6 mins read
The Warm Pool of Pee
This is a guest post by Lauren Fishman.
The summertime brings so many fun things to do with the kids including one of my family’s favorites, spending the day at the local pool. Going to the pool for the day, however, or even a few hours, means packing up a bag that looks like it could hold a week’s worth of contents, maybe more. You know those movies where the parents show up covered in bags, coolers, hats, inflatables and things for the pool? That would be us…
We are a family of five, including three young children, which means five towels, three pairs of goggles, one floatie, various tubes of sunscreen, hats, swim diapers, pool toys, snacks and lunch, and changes of clothes. Just to give you a visual, this bag is so large that it could practically hold my two and a half year old as well and it weighs as much, if not more, than he does! And I’m sure you can imagine all the work that goes into packing this bag…if only a bag could pack itself. Hmm, maybe I’m on to something.

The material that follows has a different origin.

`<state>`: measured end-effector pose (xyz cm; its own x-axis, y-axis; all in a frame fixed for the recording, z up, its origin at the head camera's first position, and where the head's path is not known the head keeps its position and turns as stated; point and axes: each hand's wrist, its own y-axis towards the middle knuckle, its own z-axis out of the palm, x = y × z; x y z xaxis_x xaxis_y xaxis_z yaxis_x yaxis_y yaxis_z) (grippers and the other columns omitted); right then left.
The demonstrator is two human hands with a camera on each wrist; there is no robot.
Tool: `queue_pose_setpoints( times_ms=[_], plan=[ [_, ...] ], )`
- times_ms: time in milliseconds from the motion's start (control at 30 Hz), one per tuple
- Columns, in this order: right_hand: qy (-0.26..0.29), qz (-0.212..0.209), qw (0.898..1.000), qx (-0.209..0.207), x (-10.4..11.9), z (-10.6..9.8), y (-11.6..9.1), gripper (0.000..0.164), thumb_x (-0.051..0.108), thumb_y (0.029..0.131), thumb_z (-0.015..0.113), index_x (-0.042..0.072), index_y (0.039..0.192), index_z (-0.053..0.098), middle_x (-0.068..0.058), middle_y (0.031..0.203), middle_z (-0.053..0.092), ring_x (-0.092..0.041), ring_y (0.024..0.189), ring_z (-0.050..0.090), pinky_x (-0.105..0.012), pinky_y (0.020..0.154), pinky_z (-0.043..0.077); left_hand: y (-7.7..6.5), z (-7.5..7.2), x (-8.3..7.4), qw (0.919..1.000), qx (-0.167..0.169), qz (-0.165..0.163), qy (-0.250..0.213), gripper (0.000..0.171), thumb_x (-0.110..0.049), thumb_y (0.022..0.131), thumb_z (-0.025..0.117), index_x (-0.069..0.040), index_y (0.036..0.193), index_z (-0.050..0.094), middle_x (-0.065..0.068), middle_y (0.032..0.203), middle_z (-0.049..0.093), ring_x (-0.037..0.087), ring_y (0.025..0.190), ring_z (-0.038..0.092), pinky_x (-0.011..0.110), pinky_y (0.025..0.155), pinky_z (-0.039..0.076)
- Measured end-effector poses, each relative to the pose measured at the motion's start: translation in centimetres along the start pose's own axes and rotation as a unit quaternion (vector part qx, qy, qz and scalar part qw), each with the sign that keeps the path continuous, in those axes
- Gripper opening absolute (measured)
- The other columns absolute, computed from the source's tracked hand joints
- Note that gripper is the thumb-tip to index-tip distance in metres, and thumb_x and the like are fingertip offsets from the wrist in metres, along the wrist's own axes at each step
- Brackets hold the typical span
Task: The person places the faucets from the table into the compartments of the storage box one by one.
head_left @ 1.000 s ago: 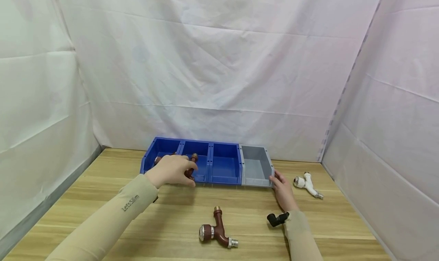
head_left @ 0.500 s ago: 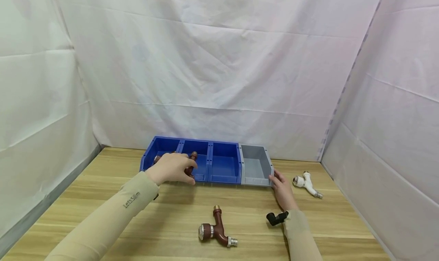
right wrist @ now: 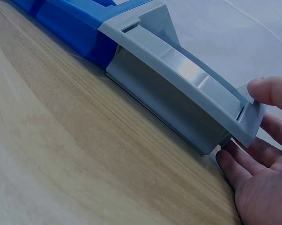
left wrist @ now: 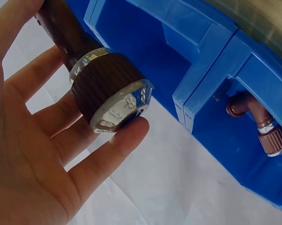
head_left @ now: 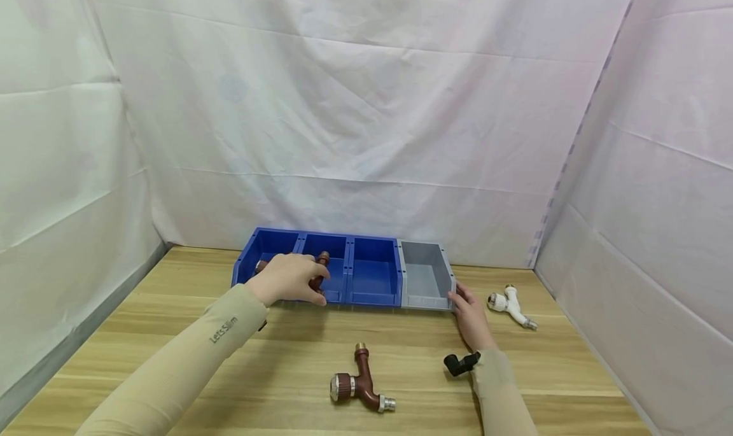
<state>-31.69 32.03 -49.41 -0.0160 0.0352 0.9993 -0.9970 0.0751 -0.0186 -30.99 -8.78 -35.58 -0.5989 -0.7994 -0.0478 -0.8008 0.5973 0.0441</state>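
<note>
In the head view my left hand grips a brown tap over the second blue bin from the left. The left wrist view shows the tap's ribbed knob resting against my fingers, with its silver cap facing outward. Another brown tap lies in the leftmost blue bin, partly hidden by my hand in the head view. At the right end of the row, my right hand holds the front corner of the grey bin, thumb above and fingers against its side.
A third brown tap lies on the wooden table near the front. To the right of my right hand lies a white tap. The third blue bin stands beside the grey one. White curtains close off the back and sides.
Almost everything stays as it was. The whole scene has shifted very slightly in the head view; both hands keep their holds.
</note>
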Motion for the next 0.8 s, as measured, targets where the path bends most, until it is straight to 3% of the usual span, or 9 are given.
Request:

So, you get my drift as to how much work goes into just getting organized to get to the pool. Once there, we begin a circus of a different kind, finding a spot to “camp out”, applying the sunscreen and unpacking said giant bag. And I won’t even tell you about the time we arrived at the pool and realized we forgot the bag at home in the garage.
At our pool, it’s funny how there is a distinct divide between the families with younger children sitting on one side of the pool, with tables and umbrellas, close to the snack bar, and kiddie pool, and families with older children, or get this…grownups with NO children, sitting on the highly coveted side of the pool with lounge chairs. I envy the lounge chair people because right now it feels like I will never get to sit in one of those. In fact, I hardly ever sit at all while I’m at the pool.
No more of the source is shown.